* WHAT TO WORK ON *
Nothing but the lines from the one containing "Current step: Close" through the end of the data should be retyped, exactly as they stand, and pictures should not be retyped.

* MATERIAL PROVIDED *

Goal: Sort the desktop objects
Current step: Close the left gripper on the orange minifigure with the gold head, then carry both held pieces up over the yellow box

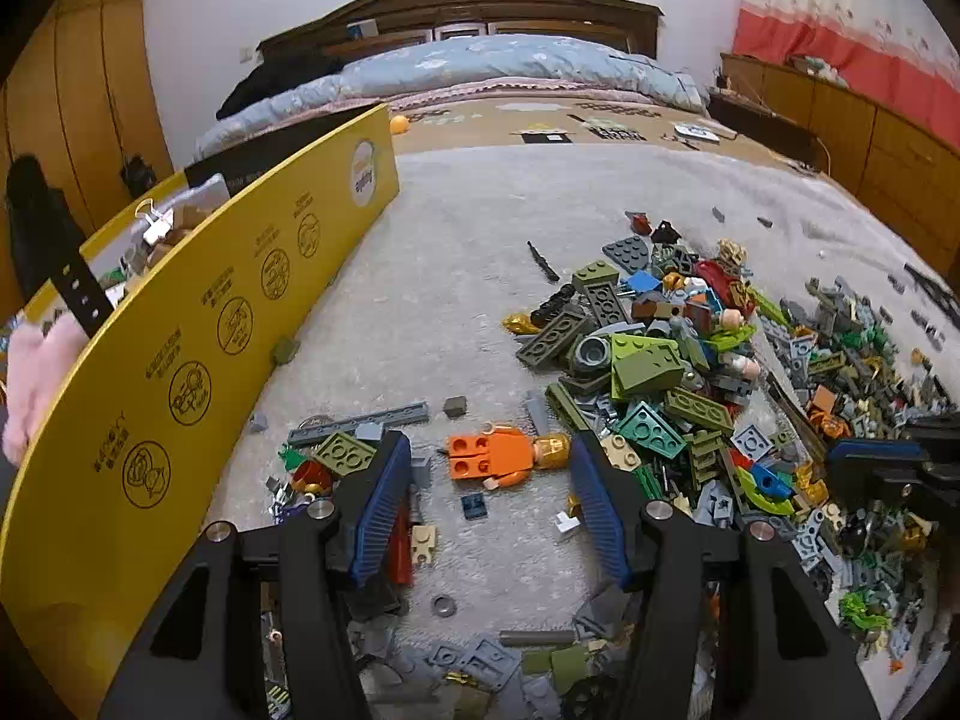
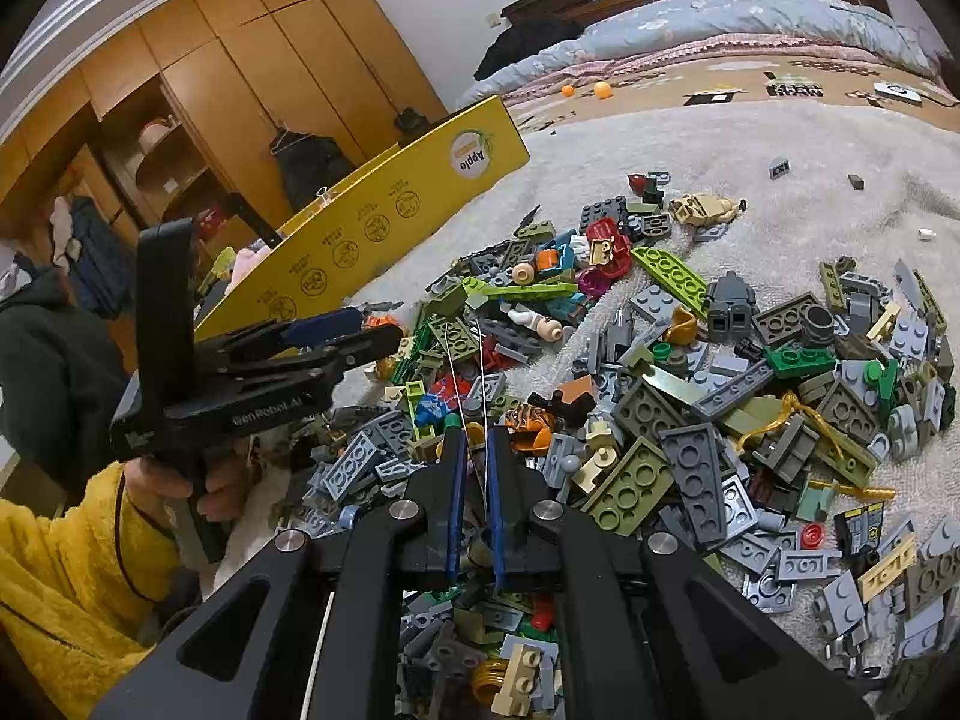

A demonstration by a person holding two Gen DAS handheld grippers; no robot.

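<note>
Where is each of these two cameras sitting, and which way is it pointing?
Left wrist: sits on the left gripper, looking along its open fingers at an orange minifigure lying on the grey blanket; only the gripper shows.
Right wrist: sits on the right gripper, nearly shut with a thin wire between its fingers, facing the brick pile; the person's left hand and yellow sleeve show.
Shared: the yellow box, the pile, the bed, and each other's gripper.

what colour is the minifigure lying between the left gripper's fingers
Orange body and legs, with a gold head: the minifigure shows best in the left wrist view.
</note>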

* ANSWER SECTION *
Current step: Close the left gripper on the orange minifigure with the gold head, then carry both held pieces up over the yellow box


A demonstration by a person holding two Gen DAS handheld grippers; no robot.

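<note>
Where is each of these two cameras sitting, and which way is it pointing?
Left wrist: sits on the left gripper, looking along its open fingers at an orange minifigure lying on the grey blanket; only the gripper shows.
Right wrist: sits on the right gripper, nearly shut with a thin wire between its fingers, facing the brick pile; the person's left hand and yellow sleeve show.
Shared: the yellow box, the pile, the bed, and each other's gripper.

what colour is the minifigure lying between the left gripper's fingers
Orange body and legs, with a gold head: the minifigure shows best in the left wrist view.
</note>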

The output has been completed.